**PROBLEM**
Your job with the data below: print everything from the line that holds "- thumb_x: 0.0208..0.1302" down to the line that holds "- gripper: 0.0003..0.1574", ends included, exactly, and nothing else.

**SUPPLIED DATA**
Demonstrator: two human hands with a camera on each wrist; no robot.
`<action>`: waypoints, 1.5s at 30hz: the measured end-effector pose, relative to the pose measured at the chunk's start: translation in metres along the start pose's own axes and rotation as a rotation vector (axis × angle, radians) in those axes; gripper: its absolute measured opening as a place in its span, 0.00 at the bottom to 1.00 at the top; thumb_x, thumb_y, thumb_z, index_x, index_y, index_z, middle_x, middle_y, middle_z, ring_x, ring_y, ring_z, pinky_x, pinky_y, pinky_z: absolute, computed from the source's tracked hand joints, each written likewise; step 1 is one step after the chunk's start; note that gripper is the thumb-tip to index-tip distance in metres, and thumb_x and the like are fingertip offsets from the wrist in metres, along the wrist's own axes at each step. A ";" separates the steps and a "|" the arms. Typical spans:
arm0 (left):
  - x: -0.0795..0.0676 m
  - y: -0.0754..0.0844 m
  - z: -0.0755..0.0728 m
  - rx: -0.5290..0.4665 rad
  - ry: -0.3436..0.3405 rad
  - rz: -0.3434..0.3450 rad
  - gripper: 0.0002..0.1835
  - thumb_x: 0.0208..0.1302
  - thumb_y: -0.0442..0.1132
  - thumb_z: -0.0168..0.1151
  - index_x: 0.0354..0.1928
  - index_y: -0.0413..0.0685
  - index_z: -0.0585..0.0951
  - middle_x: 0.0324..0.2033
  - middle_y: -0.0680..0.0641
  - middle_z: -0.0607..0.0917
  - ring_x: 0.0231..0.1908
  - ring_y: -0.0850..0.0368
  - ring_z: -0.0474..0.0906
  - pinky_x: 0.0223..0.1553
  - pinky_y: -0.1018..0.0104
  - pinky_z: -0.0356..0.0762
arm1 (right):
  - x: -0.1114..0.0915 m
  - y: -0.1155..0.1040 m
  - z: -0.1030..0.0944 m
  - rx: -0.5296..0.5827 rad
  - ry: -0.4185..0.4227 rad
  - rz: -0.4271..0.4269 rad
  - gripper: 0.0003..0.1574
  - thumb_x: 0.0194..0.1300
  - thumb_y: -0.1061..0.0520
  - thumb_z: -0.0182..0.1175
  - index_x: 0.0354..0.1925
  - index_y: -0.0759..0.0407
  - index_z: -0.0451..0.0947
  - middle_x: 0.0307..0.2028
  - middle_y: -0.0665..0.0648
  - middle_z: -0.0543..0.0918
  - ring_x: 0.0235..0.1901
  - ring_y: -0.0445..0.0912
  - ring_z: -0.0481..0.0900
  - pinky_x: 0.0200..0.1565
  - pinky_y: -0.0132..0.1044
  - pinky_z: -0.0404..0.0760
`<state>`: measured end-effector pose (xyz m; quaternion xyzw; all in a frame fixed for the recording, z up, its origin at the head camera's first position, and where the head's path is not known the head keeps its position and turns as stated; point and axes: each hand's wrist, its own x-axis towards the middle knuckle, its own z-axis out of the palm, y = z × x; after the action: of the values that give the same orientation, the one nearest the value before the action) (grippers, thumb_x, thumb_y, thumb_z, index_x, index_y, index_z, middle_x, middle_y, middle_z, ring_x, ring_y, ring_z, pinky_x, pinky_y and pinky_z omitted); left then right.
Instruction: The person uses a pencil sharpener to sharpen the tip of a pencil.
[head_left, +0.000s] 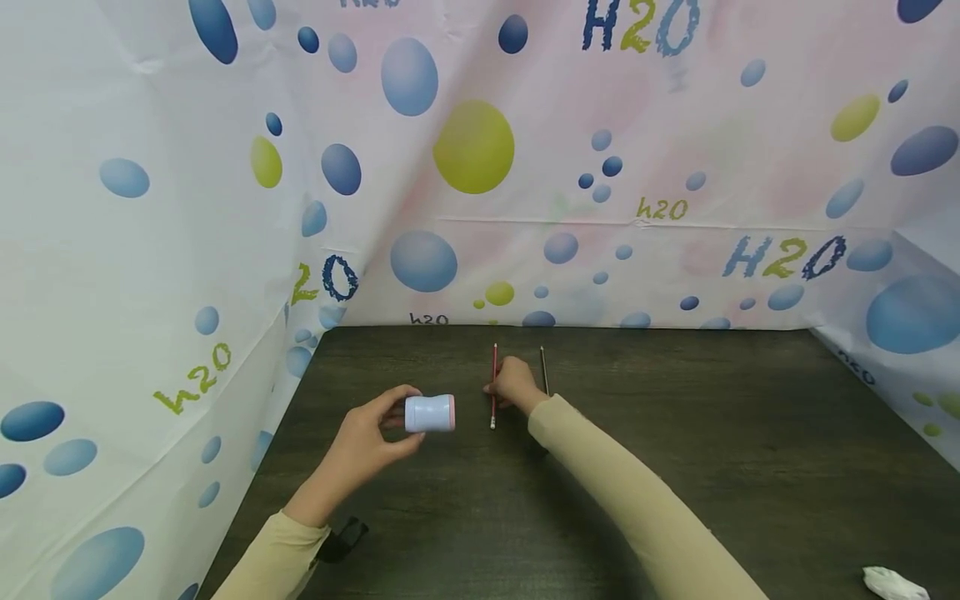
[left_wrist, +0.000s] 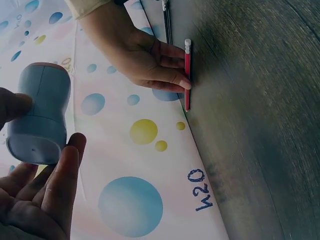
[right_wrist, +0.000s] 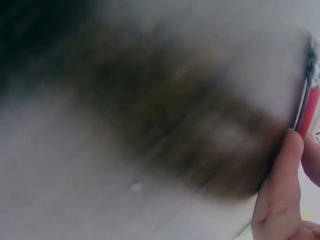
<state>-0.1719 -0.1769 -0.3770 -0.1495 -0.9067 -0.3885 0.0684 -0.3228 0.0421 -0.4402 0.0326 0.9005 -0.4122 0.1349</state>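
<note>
My left hand (head_left: pixel 375 433) holds a pale blue, waisted cylinder (head_left: pixel 429 413) with a pink end, above the table and lying sideways in the head view. In the left wrist view the thumb and fingers are around the cylinder (left_wrist: pixel 41 107); its exact kind is unclear. My right hand (head_left: pixel 517 383) pinches a red pencil (head_left: pixel 493 367) near its middle, at the table surface. The pencil's white eraser (head_left: pixel 492 422) points toward me. A dark pencil (head_left: pixel 543 367) lies just right of it, partly hidden by the right hand and wrist. The right wrist view is mostly blurred, with fingertips (right_wrist: pixel 287 170) by the pencils.
The dark wooden table (head_left: pixel 750 433) carries a crumpled white item (head_left: pixel 894 583) at its near right corner. A printed sheet with bubbles (head_left: pixel 474 150) rises behind the table and along both sides. A black strap device (head_left: pixel 343 540) sits at the left wrist.
</note>
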 end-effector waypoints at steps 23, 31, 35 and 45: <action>0.013 -0.021 -0.011 -0.391 -0.062 -0.216 0.31 0.66 0.33 0.63 0.69 0.38 0.64 0.63 0.30 0.68 0.64 0.33 0.73 0.56 0.53 0.83 | -0.104 0.012 0.009 -0.650 -0.133 -0.440 0.36 0.70 0.50 0.60 0.67 0.69 0.66 0.68 0.68 0.69 0.66 0.61 0.70 0.65 0.52 0.76; 0.027 -0.023 -0.003 -0.480 -0.031 -0.304 0.31 0.69 0.40 0.61 0.70 0.39 0.64 0.65 0.31 0.71 0.64 0.39 0.73 0.65 0.46 0.74 | -0.107 0.020 0.012 -0.663 -0.137 -0.409 0.37 0.69 0.49 0.61 0.68 0.68 0.66 0.68 0.67 0.69 0.65 0.60 0.71 0.62 0.52 0.78; 0.036 -0.022 -0.004 -0.563 -0.010 -0.324 0.32 0.70 0.39 0.59 0.72 0.38 0.61 0.68 0.32 0.70 0.66 0.41 0.71 0.69 0.47 0.70 | -0.107 0.021 0.014 -0.674 -0.131 -0.407 0.37 0.69 0.49 0.61 0.68 0.69 0.66 0.68 0.67 0.69 0.66 0.60 0.71 0.61 0.52 0.78; 0.065 -0.021 -0.001 -0.720 0.051 -0.278 0.34 0.66 0.31 0.58 0.70 0.35 0.56 0.71 0.33 0.63 0.70 0.45 0.64 0.71 0.56 0.68 | -0.107 0.020 0.016 -0.689 -0.122 -0.398 0.38 0.69 0.49 0.61 0.68 0.68 0.66 0.68 0.67 0.69 0.66 0.60 0.70 0.63 0.51 0.78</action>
<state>-0.2397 -0.1774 -0.3748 -0.0297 -0.7218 -0.6912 -0.0193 -0.2129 0.0494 -0.4358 -0.2142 0.9650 -0.1054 0.1088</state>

**EXERCISE RESULT**
  - thumb_x: 0.0208..0.1302
  - thumb_y: -0.0442..0.1132
  - thumb_z: -0.0168..0.1151
  - index_x: 0.0354..0.1928
  - index_y: -0.0413..0.0685
  - index_z: -0.0585..0.0951
  - middle_x: 0.0324..0.2033
  - middle_y: -0.0680..0.0641
  - middle_z: -0.0607..0.0917
  - ring_x: 0.0231..0.1908
  - ring_y: -0.0850..0.0368
  - ring_z: -0.0474..0.0906
  - pinky_x: 0.0223..0.1553
  - pinky_y: -0.1018..0.0104
  - pinky_z: -0.0356..0.0762
arm1 (right):
  - x: -0.1114..0.0915 m
  - y: -0.1155..0.1040 m
  - z: -0.1030..0.0944 m
  - rx: -0.5296..0.5827 rad
  - ry: -0.4185..0.4227 rad
  - rz: -0.4271..0.4269 rad
  - gripper: 0.0003..0.1574

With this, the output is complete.